The General Assembly's second special session on disarmament opened today with the two top United Nations officials frankly reminding the delegates that nothing concrete emerged from the organization's first such session in 1978.
"Not a single weapon has been destroyed over the past four years," Assembly President Ismay Kittani of Iraq said yesterday of the results of the earlier disarmament session. He called it "a sorry record of failure."
U.N. Secretary General Javier Perez de Cuellar recalled that the comprehensive program of disarmament adopted by the assembly in 1978 "has largely remained a dead letter." The goals in that program, he said, are "further from our reach now than they were four years ago."
It was on that note that the General Assembly began what will be five weeks of speeches on the need to end the arms race. At least 14 world leaders and high officials of 85 other nations are expected to talk. Among them will be President Reagan, Prime Minister Margaret Thatcher of Britain and West German Chancellor Helmut Schmidt. The Soviet position will be given by Foreign Minister Andrei Gromyko.
In addition, there will be briefer presentations from more than 75 representatives of nongovernmental organizations, including peace and arms research groups from around the world.
The outcome of all this talk is expected to be a new version of the disarmament plan passed four years ago. Despite this emphasis on action by the United Nations, however, there is recognition among some of the delegates that the international organization can do little more than apply moral pressure to its members that are actually in the arms race.
Kittani noted that when it comes to reductions in nuclear weapons, for example, the "superpowers," the United States and Soviet Union, "must lead the way if there is to be progress." Kittani welcomed the participation of world leaders but added that he hoped they "would not defend old, sterile and even dangerous positions."
Although he voiced despair at past inability to control the building of arms, the assembly president said there are two new factors today: "Economics are working in favor of rationality in the arms race," he said, referring to the high cost being borne by both superpowers in the building of new weapons.
He described as the "most encouraging" new factor "the growing and increasingly assertive public movements against the arms race."
Saturday an estimated 500,000 people are expected to march by the U.N. headquarters building and then gather in Central Park for a day-long antinuclear rally. A demonstration today near the United Nations drew a much smaller number. At mid-afternoon, only about 150 people were to be found.
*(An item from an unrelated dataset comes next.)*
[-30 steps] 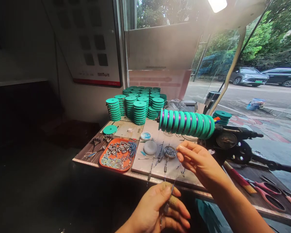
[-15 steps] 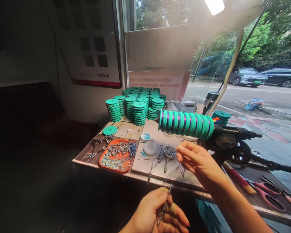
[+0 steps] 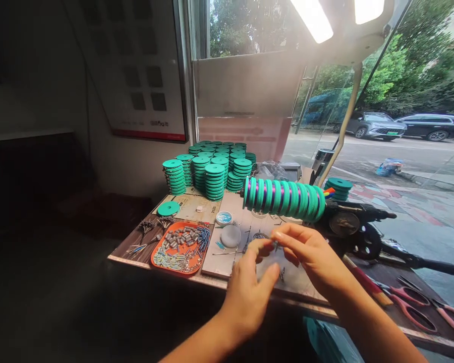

Although the United States does not expect any direct pressure on it as a result of the General Assembly session, it has taken steps to meet what it sees as attempts to put the Reagan administration disarmament policy in a bad light.
By withholding visas from peace activists around the world--who, the administration said, were associated with Soviet front groups such as the World Peace Council--the State Department hoped to prevent speeches at public meetings here and in other American cities. That move backfired somewhat when it became apparent that among those barred from the United States were some who had actually been invited by the United Nations. The Justice Department announced today that it decided to waive the denials in 42 cases where the applicants had received personal invitations from the United Nations. The remaining 315 would continue to be denied visas, a spokesman said.
World Peace Council President Romesch Chandra of India, for example, said yesterday his visa forbids him from speaking at any gathering outside the United Nations.
Soviet journalist Gennady Gerasimov of Novosti, an official Soviet press service, was held up from participating in a U.N.-sponsored journalist meeting last week. He finally arrived today with a visa that limits his activities to coverage of the disarmament session. A year ago, Gerasimov said, pointing to his passport, he was given an unlimited visa to cover the General Assembly session.
Under terms of both visas, neither man is permitted to travel more than 25 miles from Columbus Circle in midtown Manhattan.
The U.S. delegation also may have problems with two resolutions expected to be introduced. One from India would say that any nation that uses nuclear weapons will be committing a crime against humanity. The Soviet Union may introduce a resolution calling for nations to agree to "no first use" of nuclear weapons. In the past the United States has opposed such resolutions.
To present its side of the issue, the U.S. delegation has opened an exhibit at its mission's headquarters. It features videotapes of Reagan's disarmament speeches and charts that show Soviet spending on arms as far greater than that of the United States.